The MySQL database is structured using first normal form, with tables holding information pertaining to Puft device types, Puft devices, firmware details, device firmware history, and valid download requests.

Simplified, the steps taken to check for and download an update binary are:

1. Perform a HTTP GET on the update URL to check for available updates. 
2. Perform a HTTP GET on the download URL to download the available update returned in step 2.
3. Perform a HTTP POST on the complete URL to provide documentation of a successful update.

In order to perform the above steps the Puft device details must first be entered into the database at the time of production in order to successfully validate the authenticity of the device contacting the server.

Requesting an update check by performing a HTTP GET on the update URL first queries the database to ensure device validity. If the device requesting the check is invalid, then a failure reason is returned in the JSON. Given the device is valid, the current firmware is then checked the latest available firmware binary for the given update channel the device is subscribed to ie. beta or stable. If an available update is found then a time-constrained download token valid only for the identified firmware is generated and returned.

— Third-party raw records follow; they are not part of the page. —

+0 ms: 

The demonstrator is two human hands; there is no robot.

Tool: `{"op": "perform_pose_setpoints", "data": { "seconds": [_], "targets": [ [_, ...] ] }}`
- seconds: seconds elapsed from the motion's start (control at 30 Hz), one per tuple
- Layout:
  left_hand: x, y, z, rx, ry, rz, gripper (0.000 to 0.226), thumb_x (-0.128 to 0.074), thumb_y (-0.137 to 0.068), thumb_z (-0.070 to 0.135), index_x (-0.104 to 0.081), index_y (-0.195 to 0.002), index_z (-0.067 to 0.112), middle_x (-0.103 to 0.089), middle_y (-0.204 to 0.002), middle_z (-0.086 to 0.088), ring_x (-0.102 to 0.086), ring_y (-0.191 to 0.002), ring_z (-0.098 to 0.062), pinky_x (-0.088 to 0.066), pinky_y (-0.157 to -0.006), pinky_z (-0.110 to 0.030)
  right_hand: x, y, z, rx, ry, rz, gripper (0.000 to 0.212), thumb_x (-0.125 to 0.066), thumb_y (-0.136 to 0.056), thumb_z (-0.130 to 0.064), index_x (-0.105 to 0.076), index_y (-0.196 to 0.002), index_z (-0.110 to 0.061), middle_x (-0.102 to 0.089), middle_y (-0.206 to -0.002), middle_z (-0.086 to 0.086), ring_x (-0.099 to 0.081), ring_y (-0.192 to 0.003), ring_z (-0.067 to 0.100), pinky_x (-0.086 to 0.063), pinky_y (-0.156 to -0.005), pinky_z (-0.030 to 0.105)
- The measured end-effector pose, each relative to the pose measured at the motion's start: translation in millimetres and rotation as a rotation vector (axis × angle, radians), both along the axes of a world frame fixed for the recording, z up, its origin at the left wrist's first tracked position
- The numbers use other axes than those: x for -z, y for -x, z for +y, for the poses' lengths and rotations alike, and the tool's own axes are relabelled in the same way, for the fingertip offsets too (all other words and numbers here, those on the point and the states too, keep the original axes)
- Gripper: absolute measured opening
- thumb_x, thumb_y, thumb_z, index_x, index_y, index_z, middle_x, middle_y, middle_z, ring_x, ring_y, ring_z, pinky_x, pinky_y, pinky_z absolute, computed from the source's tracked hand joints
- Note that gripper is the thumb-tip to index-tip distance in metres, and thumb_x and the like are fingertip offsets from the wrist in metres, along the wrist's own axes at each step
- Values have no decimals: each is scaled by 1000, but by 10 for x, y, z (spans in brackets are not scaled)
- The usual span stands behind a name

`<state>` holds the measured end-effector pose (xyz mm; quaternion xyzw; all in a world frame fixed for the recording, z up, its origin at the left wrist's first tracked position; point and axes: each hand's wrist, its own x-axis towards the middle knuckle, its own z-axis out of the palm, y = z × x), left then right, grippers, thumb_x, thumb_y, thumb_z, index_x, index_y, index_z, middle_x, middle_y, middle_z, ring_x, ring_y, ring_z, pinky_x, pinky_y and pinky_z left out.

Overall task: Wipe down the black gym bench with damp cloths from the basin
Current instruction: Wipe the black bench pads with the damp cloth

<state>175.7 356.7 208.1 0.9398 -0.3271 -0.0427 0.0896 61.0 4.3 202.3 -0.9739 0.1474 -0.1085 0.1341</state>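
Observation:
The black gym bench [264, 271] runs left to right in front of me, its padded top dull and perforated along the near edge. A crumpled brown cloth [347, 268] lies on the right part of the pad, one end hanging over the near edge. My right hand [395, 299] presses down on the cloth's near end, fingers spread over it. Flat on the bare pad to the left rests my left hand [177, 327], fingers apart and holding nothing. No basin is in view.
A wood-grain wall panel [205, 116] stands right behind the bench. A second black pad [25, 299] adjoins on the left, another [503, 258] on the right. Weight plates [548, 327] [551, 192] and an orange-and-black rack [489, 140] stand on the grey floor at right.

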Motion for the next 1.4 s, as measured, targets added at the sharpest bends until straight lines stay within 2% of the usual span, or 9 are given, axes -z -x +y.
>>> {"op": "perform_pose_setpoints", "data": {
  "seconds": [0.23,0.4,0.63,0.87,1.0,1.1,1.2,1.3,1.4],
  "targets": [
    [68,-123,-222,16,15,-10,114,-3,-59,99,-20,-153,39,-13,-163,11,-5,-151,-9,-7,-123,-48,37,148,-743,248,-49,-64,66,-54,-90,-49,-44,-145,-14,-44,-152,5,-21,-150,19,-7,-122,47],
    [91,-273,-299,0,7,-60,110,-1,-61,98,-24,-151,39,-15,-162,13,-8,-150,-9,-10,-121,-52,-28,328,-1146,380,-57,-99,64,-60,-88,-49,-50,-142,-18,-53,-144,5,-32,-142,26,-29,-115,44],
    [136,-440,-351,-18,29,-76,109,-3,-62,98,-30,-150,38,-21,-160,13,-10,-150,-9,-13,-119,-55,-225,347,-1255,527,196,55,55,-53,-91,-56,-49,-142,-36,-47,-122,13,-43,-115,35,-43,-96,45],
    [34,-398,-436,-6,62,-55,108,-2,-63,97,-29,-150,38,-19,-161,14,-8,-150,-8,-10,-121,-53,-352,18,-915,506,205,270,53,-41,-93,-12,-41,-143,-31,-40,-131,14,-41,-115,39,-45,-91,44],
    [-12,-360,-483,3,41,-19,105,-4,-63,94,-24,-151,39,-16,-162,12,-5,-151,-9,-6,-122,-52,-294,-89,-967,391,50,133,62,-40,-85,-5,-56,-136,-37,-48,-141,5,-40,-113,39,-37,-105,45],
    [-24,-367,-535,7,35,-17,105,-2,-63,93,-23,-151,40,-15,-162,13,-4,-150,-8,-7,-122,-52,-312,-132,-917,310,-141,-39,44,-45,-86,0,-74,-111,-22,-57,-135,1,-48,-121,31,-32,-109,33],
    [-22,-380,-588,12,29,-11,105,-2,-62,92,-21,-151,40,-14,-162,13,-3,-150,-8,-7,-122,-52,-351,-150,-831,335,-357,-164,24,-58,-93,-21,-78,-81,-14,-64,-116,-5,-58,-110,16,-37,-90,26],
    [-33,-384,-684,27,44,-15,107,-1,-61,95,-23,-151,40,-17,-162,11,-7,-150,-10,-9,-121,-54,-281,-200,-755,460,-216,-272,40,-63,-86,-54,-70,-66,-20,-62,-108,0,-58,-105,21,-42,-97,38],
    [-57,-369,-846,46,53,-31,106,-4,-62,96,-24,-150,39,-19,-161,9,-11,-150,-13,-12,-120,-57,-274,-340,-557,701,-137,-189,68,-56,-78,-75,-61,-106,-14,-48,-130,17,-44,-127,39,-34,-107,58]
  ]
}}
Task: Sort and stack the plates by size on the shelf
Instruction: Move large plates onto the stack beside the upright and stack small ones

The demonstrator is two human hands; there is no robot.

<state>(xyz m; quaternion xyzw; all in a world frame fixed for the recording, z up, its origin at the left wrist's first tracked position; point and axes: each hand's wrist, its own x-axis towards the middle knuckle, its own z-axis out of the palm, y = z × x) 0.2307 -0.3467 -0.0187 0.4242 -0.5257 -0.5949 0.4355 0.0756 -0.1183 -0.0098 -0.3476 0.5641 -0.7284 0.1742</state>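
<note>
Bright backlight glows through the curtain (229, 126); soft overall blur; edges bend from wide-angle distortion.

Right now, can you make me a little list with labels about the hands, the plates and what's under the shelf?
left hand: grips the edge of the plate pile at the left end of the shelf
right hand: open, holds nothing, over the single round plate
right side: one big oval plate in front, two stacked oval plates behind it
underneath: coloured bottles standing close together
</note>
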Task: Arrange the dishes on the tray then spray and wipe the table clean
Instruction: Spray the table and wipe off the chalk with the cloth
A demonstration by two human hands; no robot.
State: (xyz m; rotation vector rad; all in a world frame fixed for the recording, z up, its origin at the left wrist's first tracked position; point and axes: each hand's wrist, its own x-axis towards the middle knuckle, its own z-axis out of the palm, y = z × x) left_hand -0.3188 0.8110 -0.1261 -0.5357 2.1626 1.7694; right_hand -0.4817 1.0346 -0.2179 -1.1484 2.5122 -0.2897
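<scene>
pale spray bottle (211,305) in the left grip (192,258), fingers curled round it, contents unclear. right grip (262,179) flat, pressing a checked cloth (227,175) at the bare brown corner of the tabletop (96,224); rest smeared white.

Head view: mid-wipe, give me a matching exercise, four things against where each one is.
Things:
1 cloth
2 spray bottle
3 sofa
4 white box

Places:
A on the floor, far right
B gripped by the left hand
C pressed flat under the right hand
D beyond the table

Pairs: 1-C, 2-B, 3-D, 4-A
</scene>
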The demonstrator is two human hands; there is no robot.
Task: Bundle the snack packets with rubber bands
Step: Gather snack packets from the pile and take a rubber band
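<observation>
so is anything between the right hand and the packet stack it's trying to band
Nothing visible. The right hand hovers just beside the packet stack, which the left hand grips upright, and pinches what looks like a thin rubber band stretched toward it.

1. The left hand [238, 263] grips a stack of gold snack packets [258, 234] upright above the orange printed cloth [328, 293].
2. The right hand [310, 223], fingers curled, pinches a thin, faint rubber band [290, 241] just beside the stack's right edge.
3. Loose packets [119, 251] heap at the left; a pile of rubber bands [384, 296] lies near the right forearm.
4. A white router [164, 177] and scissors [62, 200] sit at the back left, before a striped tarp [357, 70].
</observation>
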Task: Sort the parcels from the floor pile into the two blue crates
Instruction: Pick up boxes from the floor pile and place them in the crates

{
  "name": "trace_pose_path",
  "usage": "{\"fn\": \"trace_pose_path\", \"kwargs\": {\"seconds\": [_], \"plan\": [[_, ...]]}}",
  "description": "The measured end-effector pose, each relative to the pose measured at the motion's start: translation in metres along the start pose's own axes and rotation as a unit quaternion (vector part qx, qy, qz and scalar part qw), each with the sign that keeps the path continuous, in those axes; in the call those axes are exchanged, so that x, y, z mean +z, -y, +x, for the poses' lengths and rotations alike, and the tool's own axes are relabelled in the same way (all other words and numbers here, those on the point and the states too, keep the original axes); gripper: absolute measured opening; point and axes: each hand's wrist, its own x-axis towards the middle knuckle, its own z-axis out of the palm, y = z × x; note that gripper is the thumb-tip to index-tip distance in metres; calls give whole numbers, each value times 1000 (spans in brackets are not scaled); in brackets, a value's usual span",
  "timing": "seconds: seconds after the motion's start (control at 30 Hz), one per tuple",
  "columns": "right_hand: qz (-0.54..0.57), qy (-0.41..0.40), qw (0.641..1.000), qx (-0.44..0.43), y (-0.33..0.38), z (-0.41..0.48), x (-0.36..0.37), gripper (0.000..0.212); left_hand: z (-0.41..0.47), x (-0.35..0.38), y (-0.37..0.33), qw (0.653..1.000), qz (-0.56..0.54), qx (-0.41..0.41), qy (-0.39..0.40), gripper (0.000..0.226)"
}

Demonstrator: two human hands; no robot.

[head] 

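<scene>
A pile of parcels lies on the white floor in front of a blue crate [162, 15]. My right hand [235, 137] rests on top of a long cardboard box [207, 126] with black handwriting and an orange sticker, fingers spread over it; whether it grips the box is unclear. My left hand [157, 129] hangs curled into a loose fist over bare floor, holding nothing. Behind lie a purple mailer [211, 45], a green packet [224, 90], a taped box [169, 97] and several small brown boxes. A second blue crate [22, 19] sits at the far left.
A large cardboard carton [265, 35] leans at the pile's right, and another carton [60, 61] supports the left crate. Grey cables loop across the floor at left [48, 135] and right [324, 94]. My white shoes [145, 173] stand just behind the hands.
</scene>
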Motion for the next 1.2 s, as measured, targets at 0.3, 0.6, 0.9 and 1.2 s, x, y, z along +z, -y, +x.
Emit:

The firmware update binary is then downloaded from a publicly inaccessible directory via a HTTP GET request using the generated token, given the provided token is within the valid download window and the device is determined to be valid. The Puft device then undertakes a streamed OTA update process using the returned firmware.

Once the OTA update process has finished, the device performs a HTTP PUT request in order to update the device’s firmware history. Although this is not information used during the main check, download, and update process, it is useful information for customer support requests.

Overall, the combination of: pre-determined valid Puft device’s checked at each point of contact with the server, time-constrained download tokens, and encrypted firmware binaries stored outside of publicly accessible addresses, provides a secure and reliable update process with the flexibility of including test users into potentially unstable release streams.